(SUPPLIED MATERIAL)

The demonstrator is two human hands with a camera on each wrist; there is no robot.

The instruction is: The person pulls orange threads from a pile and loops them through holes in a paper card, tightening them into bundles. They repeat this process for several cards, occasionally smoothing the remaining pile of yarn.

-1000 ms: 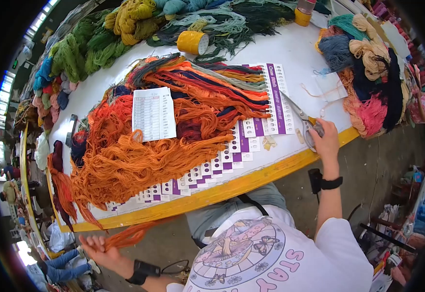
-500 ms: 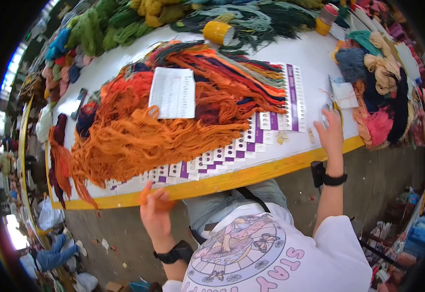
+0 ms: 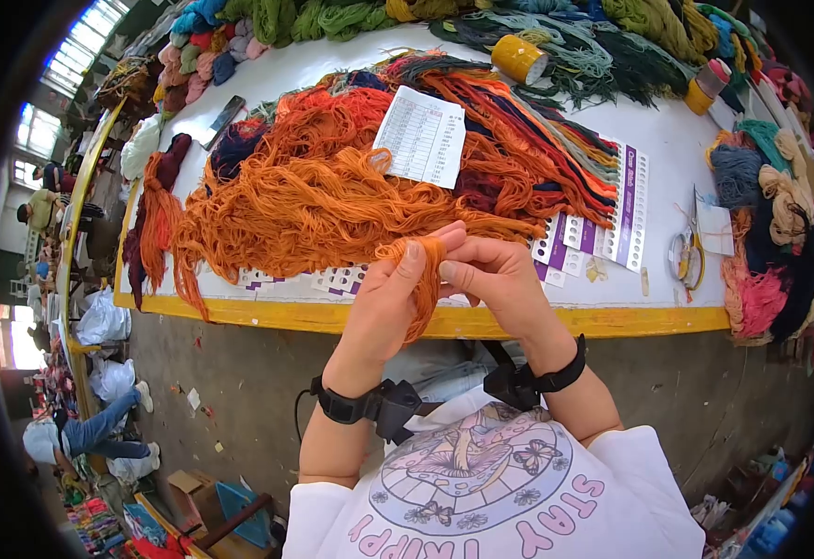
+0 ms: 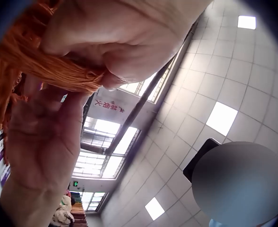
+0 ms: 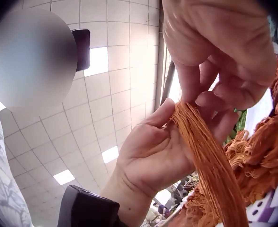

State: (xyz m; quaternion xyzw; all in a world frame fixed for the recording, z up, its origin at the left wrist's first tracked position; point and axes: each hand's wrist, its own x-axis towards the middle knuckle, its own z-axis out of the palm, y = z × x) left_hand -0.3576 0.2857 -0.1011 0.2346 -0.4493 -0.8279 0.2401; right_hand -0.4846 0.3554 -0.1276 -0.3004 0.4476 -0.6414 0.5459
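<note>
A hank of orange thread point(image 3: 424, 296) is held between the two hands in front of the table edge. My left hand point(image 3: 381, 309) grips it, thumb laid across the strands, and they hang down below the hand. At the looped top end point(image 5: 182, 109), my right hand point(image 3: 503, 287) pinches strands with thumb and fingers; its fingertips partly hide that end in the right wrist view. Just beyond the hands lies a big pile of orange thread point(image 3: 304, 210) on white, purple-striped punched cards point(image 3: 632, 210). Scissors point(image 3: 685, 258) lie on the table to the right.
A printed paper list point(image 3: 421, 138) rests on the pile. Behind are a yellow tape roll point(image 3: 519, 60) and green skeins point(image 3: 337, 19). More skeins point(image 3: 752, 224) lie at the right, and a phone point(image 3: 227, 114) at the left. The table has a yellow edge point(image 3: 612, 321).
The right hand has left the scissors on the table and come across to the left hand. The left hand has risen from the lower left with the orange hank, and both hands now meet on it.
</note>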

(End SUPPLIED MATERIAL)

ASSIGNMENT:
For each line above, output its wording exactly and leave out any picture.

COMPLETED TASK:
The demonstrator is two human hands with a camera on each wrist; there is no robot.

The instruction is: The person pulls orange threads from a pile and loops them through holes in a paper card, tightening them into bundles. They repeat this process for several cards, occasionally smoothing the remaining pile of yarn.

-1000 ms: 
-500 ms: 
+0 ms: 
+0 ms: 
+0 ms: 

State: (xyz m; quaternion xyzw; all in a world frame fixed for the recording, z up, its origin at the left wrist's first tracked position; point and axes: each hand's wrist, its own x-axis towards the middle knuckle, its own z-axis out of the palm, y = z × x) left_hand -0.3576 0.2857 -0.1011 0.2346 -0.4493 -0.8279 0.2401; right_hand -0.4846 0.3554 -0.1276 -0.3004 0.4476 -0.6414 0.5459
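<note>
A hank of orange thread point(image 3: 424, 296) is held between the two hands in front of the table edge. My left hand point(image 3: 381, 309) grips it, thumb laid across the strands, and they hang down below the hand. At the looped top end point(image 5: 182, 109), my right hand point(image 3: 503, 287) pinches strands with thumb and fingers; its fingertips partly hide that end in the right wrist view. Just beyond the hands lies a big pile of orange thread point(image 3: 304, 210) on white, purple-striped punched cards point(image 3: 632, 210). Scissors point(image 3: 685, 258) lie on the table to the right.
A printed paper list point(image 3: 421, 138) rests on the pile. Behind are a yellow tape roll point(image 3: 519, 60) and green skeins point(image 3: 337, 19). More skeins point(image 3: 752, 224) lie at the right, and a phone point(image 3: 227, 114) at the left. The table has a yellow edge point(image 3: 612, 321).
The right hand has left the scissors on the table and come across to the left hand. The left hand has risen from the lower left with the orange hank, and both hands now meet on it.
</note>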

This output is complete.